Dann wurde die Gerichtsverhandlung wieder aufgenommen, und Edward Demarton sogleich von den Geschwornen freigesprochen. Die Zuschauer brachen darüber in lauten Jubel aus, dem der Richter nicht Einhalt zu thun vermochte.

Gleich darauf wurde Harold angeklagt und verurtheilt. Als er sah, daß er verloren sei, gestand er die That und den Raub. Er wußte, daß Demarton nach Dantonville reiten würde, und stahl das Messer des jungen Mannes, um den Verdacht auf diesen zu lenken.
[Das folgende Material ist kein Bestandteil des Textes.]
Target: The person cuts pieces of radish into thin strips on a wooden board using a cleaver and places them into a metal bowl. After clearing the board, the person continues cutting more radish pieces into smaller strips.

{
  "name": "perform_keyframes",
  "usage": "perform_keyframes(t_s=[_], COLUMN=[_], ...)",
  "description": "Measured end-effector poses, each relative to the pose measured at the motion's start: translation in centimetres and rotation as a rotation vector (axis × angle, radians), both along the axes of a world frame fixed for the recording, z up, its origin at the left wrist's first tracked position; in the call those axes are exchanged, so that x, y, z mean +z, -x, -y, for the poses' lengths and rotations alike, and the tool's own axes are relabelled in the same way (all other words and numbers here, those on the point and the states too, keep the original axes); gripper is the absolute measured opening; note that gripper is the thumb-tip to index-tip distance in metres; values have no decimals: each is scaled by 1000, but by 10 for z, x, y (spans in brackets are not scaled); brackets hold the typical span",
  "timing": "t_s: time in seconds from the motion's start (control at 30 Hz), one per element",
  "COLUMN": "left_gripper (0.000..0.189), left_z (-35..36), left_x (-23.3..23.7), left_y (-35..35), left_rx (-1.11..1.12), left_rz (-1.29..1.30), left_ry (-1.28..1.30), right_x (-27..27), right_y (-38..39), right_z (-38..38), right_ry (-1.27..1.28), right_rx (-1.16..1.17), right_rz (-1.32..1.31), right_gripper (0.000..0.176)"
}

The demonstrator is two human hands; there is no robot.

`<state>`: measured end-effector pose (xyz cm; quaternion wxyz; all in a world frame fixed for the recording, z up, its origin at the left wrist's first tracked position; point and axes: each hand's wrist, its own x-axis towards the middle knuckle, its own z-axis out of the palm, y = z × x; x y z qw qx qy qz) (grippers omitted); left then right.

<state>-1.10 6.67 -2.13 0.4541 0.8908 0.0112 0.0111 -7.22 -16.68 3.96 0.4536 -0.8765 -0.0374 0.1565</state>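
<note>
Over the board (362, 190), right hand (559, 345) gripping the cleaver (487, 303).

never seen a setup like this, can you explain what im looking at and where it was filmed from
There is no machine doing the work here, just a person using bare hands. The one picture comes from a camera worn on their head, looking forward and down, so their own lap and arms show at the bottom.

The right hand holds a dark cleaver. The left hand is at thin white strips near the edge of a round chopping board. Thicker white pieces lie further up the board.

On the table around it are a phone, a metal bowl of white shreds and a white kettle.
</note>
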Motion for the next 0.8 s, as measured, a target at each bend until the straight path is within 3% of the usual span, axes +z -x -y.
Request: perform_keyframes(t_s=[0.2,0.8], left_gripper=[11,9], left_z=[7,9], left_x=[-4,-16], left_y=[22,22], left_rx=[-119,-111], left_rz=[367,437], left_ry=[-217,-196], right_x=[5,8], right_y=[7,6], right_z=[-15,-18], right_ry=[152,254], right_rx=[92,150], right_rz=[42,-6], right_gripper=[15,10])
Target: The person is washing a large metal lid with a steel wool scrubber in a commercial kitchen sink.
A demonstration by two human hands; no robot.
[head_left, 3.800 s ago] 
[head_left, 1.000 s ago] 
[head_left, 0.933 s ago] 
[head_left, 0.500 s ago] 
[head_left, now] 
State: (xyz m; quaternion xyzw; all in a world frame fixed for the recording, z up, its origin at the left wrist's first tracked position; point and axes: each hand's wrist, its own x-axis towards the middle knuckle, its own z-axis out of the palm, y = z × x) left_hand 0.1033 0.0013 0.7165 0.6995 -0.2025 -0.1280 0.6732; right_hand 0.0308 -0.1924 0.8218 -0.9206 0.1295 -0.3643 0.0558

Mr. Wallace lebte bis zum nächsten Nachmittag. Vor seinem Tode legte er die Hand seiner schönen Nichte in die Eduard Demarton’s und bat sie, in seinem Hause fortzuleben. Er hatte keine Kinder, und Isabella erbte sein Vermögen, er bestimmte jedoch, daß Edward es verwalten und das Geschäft fortführen solle. Der Verlust ihres geliebten Oheims versetzte Isabellen zwar in tiefe Trauer, diese verhinderte jedoch nicht, sich freudig an dem Gedanken zu weiden, daß der Geliebte ihr so wunderbar erhalten worden, und Beide lebten nach ihrer Verheirathung außerordentlich glücklich.